During a sustained drive in which the Vikings went to the air to try to move the ball over Shoreham’s defense, senior quarterback Kevin Cutinella proved he’s just as effective defensively as he is offensively, when the safety tipped the ball, and senior cornerback Joe Miller recovered it for a touchback. Miller briefly thought about running the ball out of the end zone, but took a knee, and the Wildcats’ offense went back to work at their own 20-yard line.

“I told them that we have a chance at our third consecutive Long Island Championship, we’ve got a shot at the Rutgers Cup and we have a chance to make Long Island football history,” assistant coach Hans Wiederkehr said he told the team prior to the game. “Other teams try year after year, and don’t make it. This is a once in a life time opportunity.”

It was only a matter of time before Gray broke through the line with a spin-and-run move, and he did so just before being forced out of bounds at the 11-yard line. Gray finished the five-play, 78-yard drive two downs later when he bulled his way straight up the middle six yards. With junior Noah Block on the hold, junior kicker Tyler McAuley drove his kick through the middle of the posts to help Shoreham to a 7-3 lead at halftime.

It was a defensive struggle early in the third, and Shoreham forced Seaford to punt from deep in their own end zone, and the Wildcats returned the ball to the Seaford 46-yard line.
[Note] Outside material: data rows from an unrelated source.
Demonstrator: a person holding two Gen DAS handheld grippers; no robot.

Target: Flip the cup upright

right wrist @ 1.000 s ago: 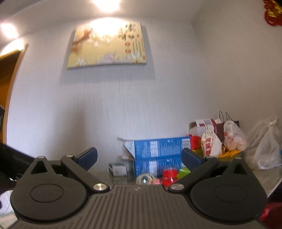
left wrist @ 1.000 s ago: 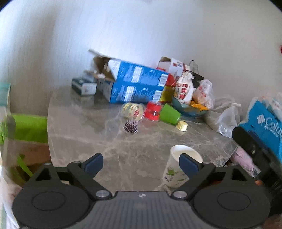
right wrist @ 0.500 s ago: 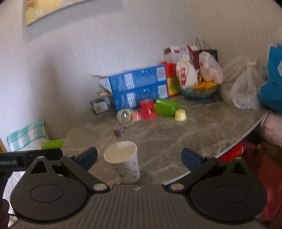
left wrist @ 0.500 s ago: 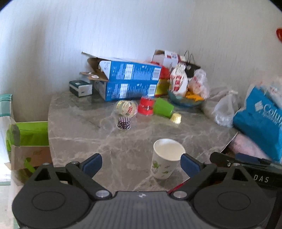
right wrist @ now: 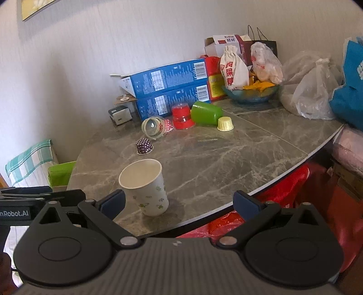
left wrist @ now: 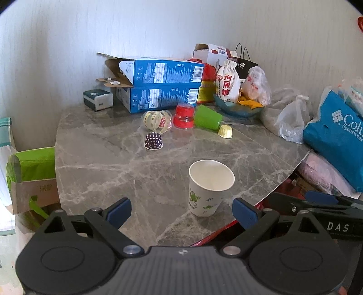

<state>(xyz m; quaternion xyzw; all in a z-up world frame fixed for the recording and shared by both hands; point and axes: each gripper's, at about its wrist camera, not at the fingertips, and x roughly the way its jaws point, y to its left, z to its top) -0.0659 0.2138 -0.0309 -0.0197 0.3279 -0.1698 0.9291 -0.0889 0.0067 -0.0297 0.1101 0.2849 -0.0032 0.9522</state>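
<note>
Wall picture (right wrist: 37, 8): right view only.

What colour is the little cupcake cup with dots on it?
The cupcake cup is dark purple with white dots, seen best in the left wrist view.

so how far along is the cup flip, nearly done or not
It looks done: the white paper cup stands upright, mouth up, near the marble table's front edge. Nothing is in hand: the left claw and right claw are both open and clear of it. Other cups further back lie tipped, like the green cup.
</note>
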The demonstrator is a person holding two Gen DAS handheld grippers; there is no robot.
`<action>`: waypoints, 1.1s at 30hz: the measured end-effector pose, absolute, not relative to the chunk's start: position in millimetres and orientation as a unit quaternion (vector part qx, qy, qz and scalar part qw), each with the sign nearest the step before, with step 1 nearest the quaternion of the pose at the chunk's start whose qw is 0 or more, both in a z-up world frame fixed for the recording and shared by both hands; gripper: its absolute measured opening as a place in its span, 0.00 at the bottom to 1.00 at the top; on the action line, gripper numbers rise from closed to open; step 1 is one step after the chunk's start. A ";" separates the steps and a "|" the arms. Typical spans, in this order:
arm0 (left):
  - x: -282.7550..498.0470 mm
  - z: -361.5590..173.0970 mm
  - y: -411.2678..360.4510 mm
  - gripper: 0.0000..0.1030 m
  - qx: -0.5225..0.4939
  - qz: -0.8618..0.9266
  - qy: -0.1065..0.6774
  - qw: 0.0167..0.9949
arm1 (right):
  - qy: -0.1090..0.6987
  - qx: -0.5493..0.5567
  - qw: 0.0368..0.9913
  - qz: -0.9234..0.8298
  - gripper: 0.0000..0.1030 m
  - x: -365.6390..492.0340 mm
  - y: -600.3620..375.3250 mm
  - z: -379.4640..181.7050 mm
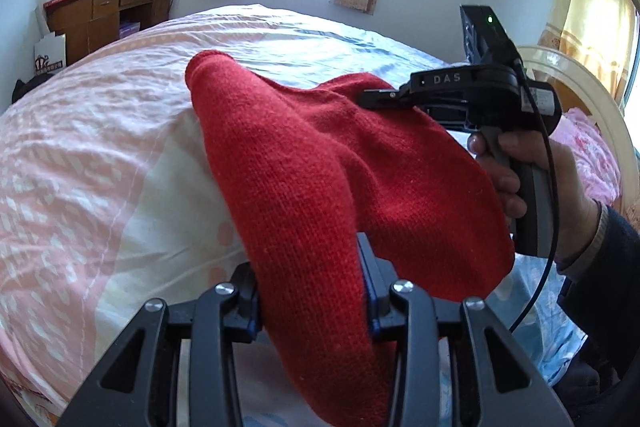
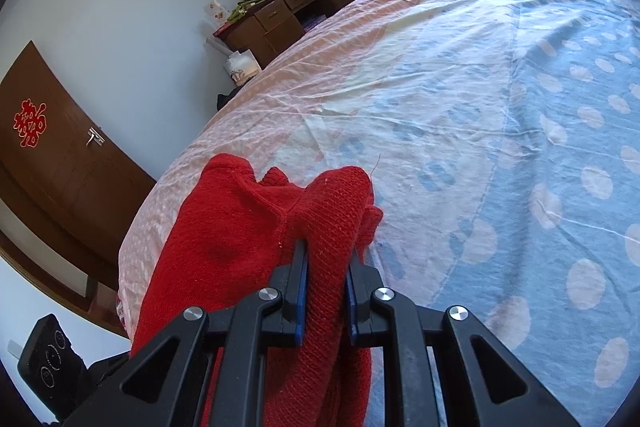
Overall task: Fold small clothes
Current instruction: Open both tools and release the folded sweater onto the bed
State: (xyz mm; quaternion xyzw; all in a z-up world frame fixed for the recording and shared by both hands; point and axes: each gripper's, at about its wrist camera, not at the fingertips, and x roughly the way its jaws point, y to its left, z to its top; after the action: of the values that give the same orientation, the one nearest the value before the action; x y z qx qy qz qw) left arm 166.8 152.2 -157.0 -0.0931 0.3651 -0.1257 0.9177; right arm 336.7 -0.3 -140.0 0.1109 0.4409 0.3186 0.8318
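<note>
A red knitted garment [image 1: 320,163] hangs bunched above the bed, stretched between both grippers. My left gripper [image 1: 308,259] is shut on a thick fold of it, and the cloth fills the gap and hides the left finger's tip. In the left wrist view the right gripper [image 1: 366,95], held by a hand [image 1: 504,163], pinches the garment's far upper edge. In the right wrist view that right gripper [image 2: 326,255] is shut on a ridge of the red garment [image 2: 240,227], which drapes off to the left and down.
The bed [image 2: 500,107] has a wrinkled pink, white and blue dotted sheet [image 1: 100,147]. A wooden desk [image 1: 108,15] piled with boxes stands by the far wall. A brown door [image 2: 60,163] is at left, and a white round frame [image 1: 592,99] is at the right.
</note>
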 end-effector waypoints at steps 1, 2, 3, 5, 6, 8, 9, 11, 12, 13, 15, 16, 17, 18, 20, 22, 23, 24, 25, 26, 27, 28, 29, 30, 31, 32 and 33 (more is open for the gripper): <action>166.8 -157.6 154.1 0.42 -0.100 -0.125 0.366 0.917 | 0.443 0.111 0.832 0.317 0.15 337.4 -0.3 -141.7; 166.5 -156.8 154.5 0.48 -0.103 -0.124 0.368 0.916 | 0.445 0.111 0.831 0.315 0.15 338.0 -0.3 -143.5; 167.6 -156.2 155.4 0.53 -0.107 -0.118 0.370 0.915 | 0.448 0.112 0.830 0.314 0.15 338.3 -0.5 -145.7; 165.1 -155.0 160.6 0.56 -0.115 -0.114 0.375 0.913 | 0.452 0.115 0.828 0.312 0.16 339.1 -1.6 -148.8; 164.7 -153.8 162.3 0.57 -0.114 -0.114 0.377 0.912 | 0.454 0.117 0.827 0.309 0.16 339.1 -3.0 -150.0; 157.3 -143.8 164.3 0.57 -0.103 -0.110 0.373 0.915 | 0.456 0.121 0.827 0.305 0.19 338.9 -5.5 -150.9; 154.4 -139.6 163.9 0.56 -0.096 -0.108 0.369 0.918 | 0.456 0.122 0.829 0.301 0.21 338.1 -7.1 -150.8; 145.7 -122.6 166.3 0.60 -0.075 -0.095 0.347 0.930 | 0.454 0.120 0.832 0.294 0.24 334.6 -9.4 -148.2; 142.9 -117.9 166.1 0.67 -0.069 -0.091 0.339 0.934 | 0.450 0.120 0.836 0.291 0.27 331.2 -11.7 -145.6; 140.6 -109.2 167.5 0.71 -0.067 -0.082 0.326 0.939 | 0.445 0.120 0.840 0.286 0.35 328.5 -13.8 -142.8; 143.3 -101.7 170.6 0.82 -0.069 -0.070 0.310 0.946 | 0.431 0.121 0.851 0.273 0.41 319.7 -19.6 -135.5; 147.7 -101.7 171.6 0.82 -0.067 -0.062 0.310 0.946 | 0.424 0.122 0.856 0.271 0.41 314.9 -21.8 -131.4; 153.6 -103.3 171.3 0.82 -0.064 -0.052 0.314 0.946 | 0.415 0.123 0.860 0.270 0.41 308.3 -23.9 -126.4; 160.9 -105.6 171.8 0.82 -0.062 -0.044 0.321 0.944 | 0.402 0.121 0.867 0.270 0.41 297.9 -25.8 -119.3; 174.6 -116.0 174.0 0.82 -0.062 -0.029 0.333 0.940 | 0.386 0.120 0.869 0.286 0.41 280.9 -25.6 -108.7; 184.4 -125.1 177.1 0.82 -0.058 -0.010 0.344 0.937 | 0.374 0.115 0.859 0.329 0.42 259.4 -20.5 -100.7; 189.6 -129.8 180.9 0.82 -0.066 -0.006 0.351 0.934 | 0.373 0.110 0.854 0.345 0.42 251.9 -17.6 -100.1; 186.7 -132.0 183.7 0.83 -0.074 -0.005 0.355 0.932 | 0.376 0.103 0.845 0.365 0.43 243.9 -12.7 -100.8; 188.3 -135.5 185.9 0.84 -0.084 -0.004 0.361 0.929 | 0.384 0.094 0.839 0.374 0.43 238.4 -8.4 -103.8; 189.5 -137.2 186.8 0.86 -0.087 -0.004 0.366 0.927 | 0.392 0.085 0.838 0.370 0.43 235.7 -4.0 -107.8; 188.0 -137.6 186.2 0.88 -0.087 -0.002 0.368 0.926 | 0.406 0.070 0.839 0.356 0.43 234.8 -0.1 -113.9; 185.8 -137.5 184.9 0.90 -0.085 -0.003 0.368 0.926 | 0.417 0.059 0.841 0.341 0.43 234.6 0.8 -119.8; 183.8 -137.2 182.4 0.93 -0.081 -0.003 0.370 0.926 | 0.421 0.051 0.844 0.329 0.43 234.2 0.3 -123.6; 183.5 -137.1 180.3 0.94 -0.080 -0.004 0.370 0.925 | 0.423 0.041 0.848 0.318 0.43 232.9 -1.0 -126.1; 183.4 -137.6 177.6 0.94 -0.080 -0.007 0.372 0.925 | 0.424 0.033 0.850 0.309 0.43 231.5 -1.2 -126.5; 185.1 -138.8 174.9 0.94 -0.081 -0.010 0.374 0.924 | 0.426 0.028 0.852 0.304 0.43 230.6 -0.7 -126.6; 187.0 -141.0 172.1 0.95 -0.079 -0.013 0.378 0.922 | 0.427 0.016 0.854 0.298 0.43 228.5 1.1 -126.1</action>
State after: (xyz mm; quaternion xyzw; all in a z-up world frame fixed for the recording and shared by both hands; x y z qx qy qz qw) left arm 187.0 172.1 -141.0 -0.0795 0.3777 -0.0130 0.9224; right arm 228.5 1.1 -126.1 0.0165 0.4268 0.2976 0.8538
From there, Cutinella went back to work under center, handing the ball off to Gray play after play. The running back broke free on a 17-yard run for his second touchdown of the day. Seaford got a piece of the point-after attempt ball that was kicked just wide, giving Shoreham a 13-3 lead.

Chris Sheehan and Kyle Boden tackle Seaford's star running back Danny Roell. Photo by Bill Landon
Chris Sheehan and Kyle Boden tackle Seaford’s star running back Danny Roell. Photo by Bill Landon

Again, the Wildcats’ defense made a statement with a block, and took over on downs at the Seaford 34-yard line. Gray struck again, this time, on a 21-yard run where he executed three swift cutbacks through traffic, seeming to magically appear on the other side of a swarm of players with 39 seconds left in the third quarter.. McAuley’s extra-point kick was good, and Shoreham took a 20-3 advantage.

With eight minutes left in the game, Shoreham Wading River junior corner back Kyle Lutz out-jumped an intended Seaford receiver for an interception on his team’s own 6-yard line.

Cutinella, looking to take time off the clock, huddled and handed the ball off to Gray, and the Wildcats were unable to convert for points. Seaford wouldn’t go down quietly, and scored on an 18-yard touchdown pass.

With the yardage from the game — 205 on 30 carries — Gray has over 2,000 rushing yards on the season. He finished with a total 2,179 on 217 attempts, and is one of six Wildcats to play in all three Long Island wins. Cutinella, Wiederkehr, senior fullbacks Chris Sheehan and Dean Stalzer, and senior tight end Daniel Cassidy were the others.

Head coach Matt Millheiser was presented the championship trophy, and handed it over to Cutinella, who raised it high in the air.

“I just played the last football game of my life,” Cutinella said. “And I couldn’t be more proud to be part of this.”